Keeping in mind that a major reason that manufactures must put these codes on their products is due to government regulatory compliance, it’s important for every manufacturer, regardless of their size and internal resources, to be able to deploy solutions that help them comply with traceability regulations. Mid-size and smaller manufacturers often don’t have the internal resources to set up and deploy complex OCR systems. For this reason, choosing a system that sets up in minutes via an intuitive interface is key to successful deployment.
Cognex ViDi EL Read Tool Simplifies OCR Reading
Cognex 2D vision systems with edge learning-based OCR accurately read alphanumeric codes on fast moving production lines. The embedded ViDi EL Read tool deciphers a variety of text and font types using advanced optical character recognition (OCR). It reads multi-line text, as well as characters against challenging backgrounds, including reflective, low-contrast, and non-flat surfaces. The tool can also be quickly retrained to handle new text and accommodate process variations. With minimal training required, the tool simplifies job setup and delivers fast, accurate character reading.
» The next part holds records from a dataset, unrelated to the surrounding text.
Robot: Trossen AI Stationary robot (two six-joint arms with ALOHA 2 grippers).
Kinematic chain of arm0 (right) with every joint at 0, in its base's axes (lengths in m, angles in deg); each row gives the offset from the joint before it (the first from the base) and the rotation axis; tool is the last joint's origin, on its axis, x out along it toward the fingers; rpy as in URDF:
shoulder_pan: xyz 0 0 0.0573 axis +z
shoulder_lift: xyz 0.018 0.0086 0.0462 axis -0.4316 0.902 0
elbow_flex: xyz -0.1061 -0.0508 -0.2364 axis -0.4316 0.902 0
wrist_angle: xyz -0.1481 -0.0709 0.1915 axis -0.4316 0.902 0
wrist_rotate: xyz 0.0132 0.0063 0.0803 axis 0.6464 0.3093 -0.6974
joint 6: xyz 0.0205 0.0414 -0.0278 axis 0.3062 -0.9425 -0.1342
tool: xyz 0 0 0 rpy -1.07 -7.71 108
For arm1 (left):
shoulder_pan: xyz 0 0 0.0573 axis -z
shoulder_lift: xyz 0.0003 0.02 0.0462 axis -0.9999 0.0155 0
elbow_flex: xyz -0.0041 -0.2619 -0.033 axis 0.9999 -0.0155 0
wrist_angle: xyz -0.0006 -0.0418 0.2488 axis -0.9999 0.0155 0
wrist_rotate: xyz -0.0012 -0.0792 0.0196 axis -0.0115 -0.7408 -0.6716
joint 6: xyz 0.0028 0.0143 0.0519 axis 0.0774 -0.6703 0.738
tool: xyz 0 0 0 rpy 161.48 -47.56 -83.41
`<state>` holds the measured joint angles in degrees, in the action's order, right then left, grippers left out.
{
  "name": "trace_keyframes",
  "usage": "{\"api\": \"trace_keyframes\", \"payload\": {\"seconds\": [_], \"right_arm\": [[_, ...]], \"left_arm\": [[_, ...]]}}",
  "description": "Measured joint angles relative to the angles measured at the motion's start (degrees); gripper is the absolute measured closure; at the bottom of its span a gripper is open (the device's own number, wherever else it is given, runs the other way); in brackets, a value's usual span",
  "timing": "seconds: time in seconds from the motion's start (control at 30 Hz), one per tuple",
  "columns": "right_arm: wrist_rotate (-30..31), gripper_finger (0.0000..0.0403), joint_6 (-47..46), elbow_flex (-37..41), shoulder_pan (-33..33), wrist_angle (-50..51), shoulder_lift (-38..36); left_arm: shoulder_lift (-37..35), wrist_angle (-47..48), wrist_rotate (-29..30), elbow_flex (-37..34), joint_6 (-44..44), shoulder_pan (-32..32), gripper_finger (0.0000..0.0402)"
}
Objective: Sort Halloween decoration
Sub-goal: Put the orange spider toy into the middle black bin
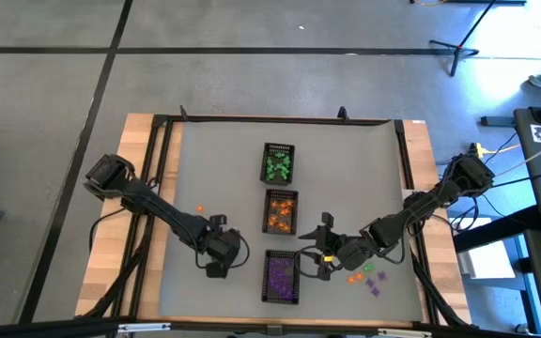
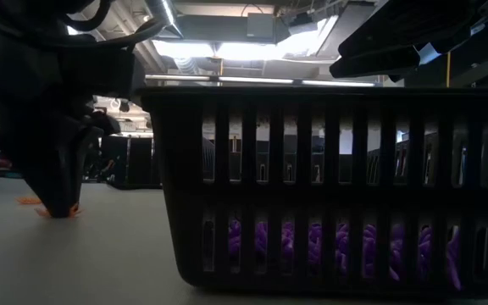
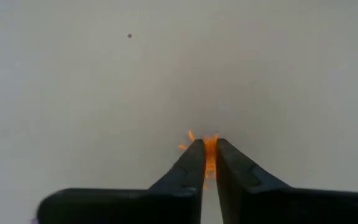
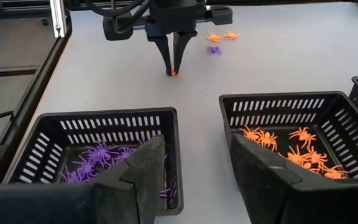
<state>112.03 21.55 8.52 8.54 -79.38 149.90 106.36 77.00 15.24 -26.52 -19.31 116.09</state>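
Down at the mat, we see the left gripper [image 4: 173, 70] pointing steeply, fingers pinched on an orange spider [image 3: 209, 151] beside the purple tray [image 1: 281, 276]. Our right gripper [image 4: 194, 171] hovers over that tray's edge, fingers spread, empty. More spiders [image 4: 221, 37], probably three, lie beyond the left gripper.

Left tool [image 3: 209, 151], two dark tapered fingers [image 3: 190, 171] nearly together, pinching a small orange plastic spider trinket [image 3: 209, 148] against the pale grey desk [image 3: 104, 93].
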Motion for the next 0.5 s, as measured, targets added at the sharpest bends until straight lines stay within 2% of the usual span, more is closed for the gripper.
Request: {"api": "trace_keyframes", "payload": {"seconds": [0.33, 0.5], "right_arm": [[0.10, 0.0221, -0.18, -0.02, 0.00, 0.88, 0.00], [0.12, 0.0221, -0.21, -0.02, 0.00, 0.93, 0.00]], "left_arm": [[0.27, 15.32, 10.61, 14.54, 6.79, 0.20, 0.0401], [0.24, 14.27, 20.00, 21.70, 14.66, -0.41, 0.0401]]}}
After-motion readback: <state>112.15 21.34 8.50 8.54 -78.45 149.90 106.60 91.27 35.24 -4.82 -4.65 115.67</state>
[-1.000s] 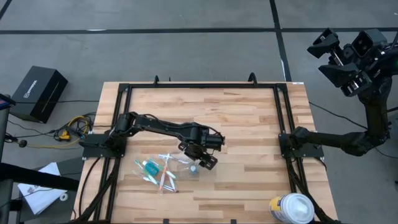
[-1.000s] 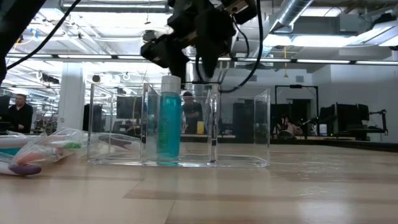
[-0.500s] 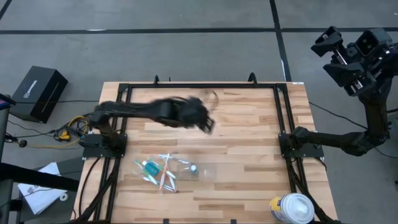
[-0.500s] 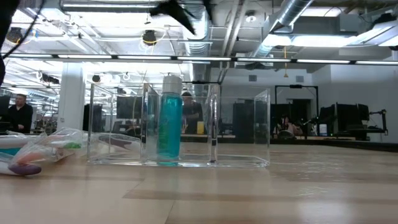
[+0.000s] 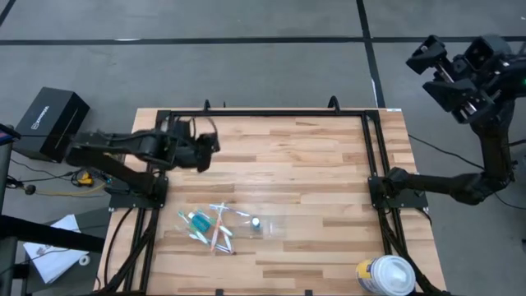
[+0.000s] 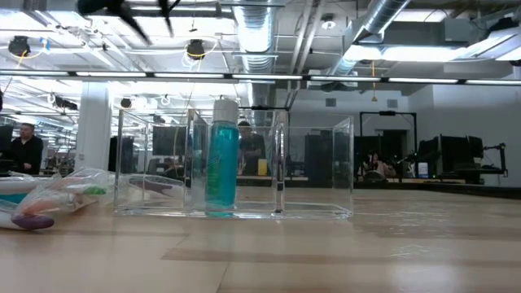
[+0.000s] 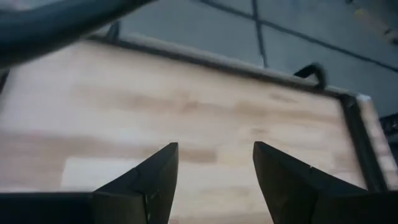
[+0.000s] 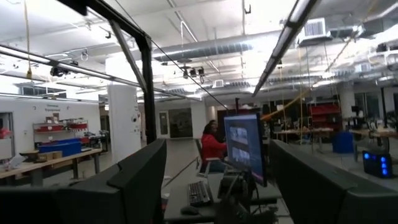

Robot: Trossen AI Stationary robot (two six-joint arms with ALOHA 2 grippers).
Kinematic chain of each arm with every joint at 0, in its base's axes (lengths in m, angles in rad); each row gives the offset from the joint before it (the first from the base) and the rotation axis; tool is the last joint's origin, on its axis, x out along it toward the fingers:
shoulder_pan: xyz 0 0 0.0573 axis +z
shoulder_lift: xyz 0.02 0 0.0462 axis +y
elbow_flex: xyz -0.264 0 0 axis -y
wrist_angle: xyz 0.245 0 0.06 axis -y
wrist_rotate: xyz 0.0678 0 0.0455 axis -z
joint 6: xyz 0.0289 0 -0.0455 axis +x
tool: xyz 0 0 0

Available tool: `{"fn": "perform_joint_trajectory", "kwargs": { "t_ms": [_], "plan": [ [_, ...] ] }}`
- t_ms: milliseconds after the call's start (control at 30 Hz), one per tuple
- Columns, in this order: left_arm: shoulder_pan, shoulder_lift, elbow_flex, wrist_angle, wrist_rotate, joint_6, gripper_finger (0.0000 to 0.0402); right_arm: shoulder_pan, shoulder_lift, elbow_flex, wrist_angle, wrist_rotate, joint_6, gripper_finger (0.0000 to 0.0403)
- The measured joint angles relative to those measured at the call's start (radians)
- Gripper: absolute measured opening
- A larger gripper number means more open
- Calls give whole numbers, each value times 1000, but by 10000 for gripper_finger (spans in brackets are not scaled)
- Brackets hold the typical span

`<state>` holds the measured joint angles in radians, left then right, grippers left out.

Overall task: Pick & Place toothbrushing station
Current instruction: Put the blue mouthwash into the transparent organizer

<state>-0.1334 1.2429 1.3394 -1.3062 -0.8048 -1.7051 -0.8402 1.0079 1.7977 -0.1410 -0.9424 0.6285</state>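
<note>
**A:** Going left to right, where are you sitting right now? Your left pincer [image 5: 207, 148] is hovering over the back-left part of the worktop [image 5: 312, 164], fingers spread apart, carrying nothing, well away from the pile.

**B:** Yep. And the pile is lying near the front-left: toothbrushes [image 5: 220, 228] and a teal tube [image 5: 199, 221] in a loose heap, with the clear holder [image 6: 236, 167] just beside them. In the low view one teal tube [image 6: 221, 155] is already standing upright inside the holder.

**A:** So you're between picks, I'd say. One item in, plenty left.

**B:** Agreed. Next move is probably swinging that left pincer down over a toothbrush and lining the fingers across its slim handle.

**A:** And the right pincer [image 5: 440, 62]?

**B:** It's parked up high, off past the worktop's far right corner, fingers apart, holding nothing. The white-lidded canister [image 5: 385, 275] at the front right isn't your problem.
</note>
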Motion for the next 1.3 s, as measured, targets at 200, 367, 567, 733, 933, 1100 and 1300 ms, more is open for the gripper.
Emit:
{"fn": "perform_joint_trajectory", "kwargs": {
  "t_ms": [200, 367, 567, 733, 933, 1100, 1300],
  "plan": [
    [-97, -67, -285, 95, -56, -286, 202, 0, 25, 0, -67, 37, -31, 274],
    [-158, -106, -439, 249, -168, -420, 202, 0, 66, 0, -64, 80, -11, 274],
    [-143, -142, -473, 284, -257, -421, 202, 19, 134, -1, -64, 156, 4, 274],
    [-71, -166, -478, 269, -326, -332, 181, 54, 172, -2, -42, 210, 2, 274],
    [-45, -253, -478, 319, -281, -38, 141, 92, 194, -2, 41, 216, 34, 274],
    [-28, -304, -477, 322, -292, 50, 124, 120, 202, 0, 144, 215, 45, 274],
    [41, -324, -478, 334, -252, 42, 122, 133, 202, 0, 158, 210, -10, 274]
  ]
}}
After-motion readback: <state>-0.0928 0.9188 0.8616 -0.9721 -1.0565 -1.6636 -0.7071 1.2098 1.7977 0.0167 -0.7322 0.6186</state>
Here are several application examples where Cognex vision systems with ViDi EL Read capabilities solve the common challenges of reading alphanumeric codes for traceability:
Automotive/EV – Part Identification
Machined automotive parts often have embossed, human-readable date and lot information for easy identification. These codes can be hard to read due to low contrast, distortion, or high reflectivity. All these issues lead to inaccuracies when this text is read by conventional machine vision OCR technology.
Consumer Packaged Goods-Diaper Wipes Pouch Lot Code Verification
Personal care products, such as diaper wipe pouches, are marked with an alphanumeric lot code for traceability and verification to facilitate potential product recalls. These codes can be hard to read due to low contrast print, reflective backgrounds or because characters can become deformed or skewed by inadvertent folds in the packaging.
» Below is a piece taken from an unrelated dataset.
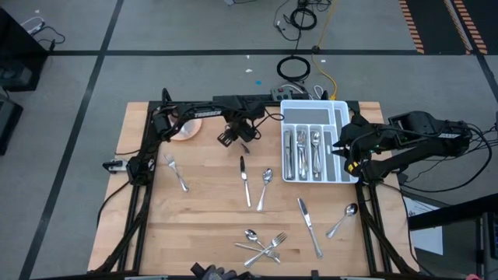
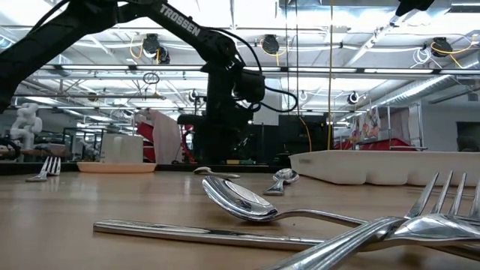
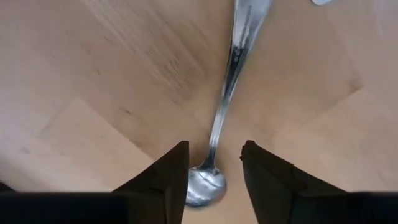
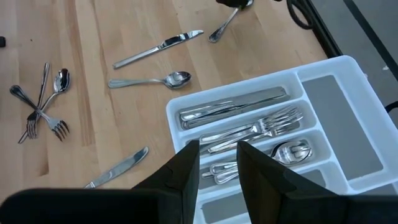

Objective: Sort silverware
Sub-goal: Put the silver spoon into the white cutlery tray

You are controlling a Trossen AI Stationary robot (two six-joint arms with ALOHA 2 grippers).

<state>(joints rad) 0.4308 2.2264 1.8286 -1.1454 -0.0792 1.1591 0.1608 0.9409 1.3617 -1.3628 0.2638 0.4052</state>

Electronics-USB Serial Number Verification
Consumer electronics components, such as USB connectors are serialized to provide supply chain traceability and deter counterfeiting. These codes are often hard to read due to reflectivity or the presence of crooked or deformed characters.
Food and Beverage-Soup Can Code Reading
Food and beverage containers, such as soup cans, use alphanumeric codes to display lot codes and expiration dates. These codes, which are often printed using a dot-matrix ink jet method, can become degraded because of the manufacturing process, or are challenging to read due to uneven surfaces.
Pharmaceutical-Vaccine Label Inspection
Pharmaceuticals, including vaccines, must display the lot code and expiry date on both primary and secondary packages to provide supply chain traceability and easy management of potential recalls. These codes can be distorted, faded, or deformed due to poor printing, or become hard to read due to external markings occluding part of the code.
Improve OEE and Traceability: Incorporate Edge Learning OCR Into Your Production Environment
Cognex machine vision systems equipped with edge learning-based OCR tools improve supply chain traceability to facilitate management of potential recalls, help prevent counterfeiting, and ensure customer safety. This highly accurate solution is easy to use, sets up quickly, and easily integrates into production lines. Because only a few images are needed to train the system, they increase the efficiency of product changeovers, which helps OEE.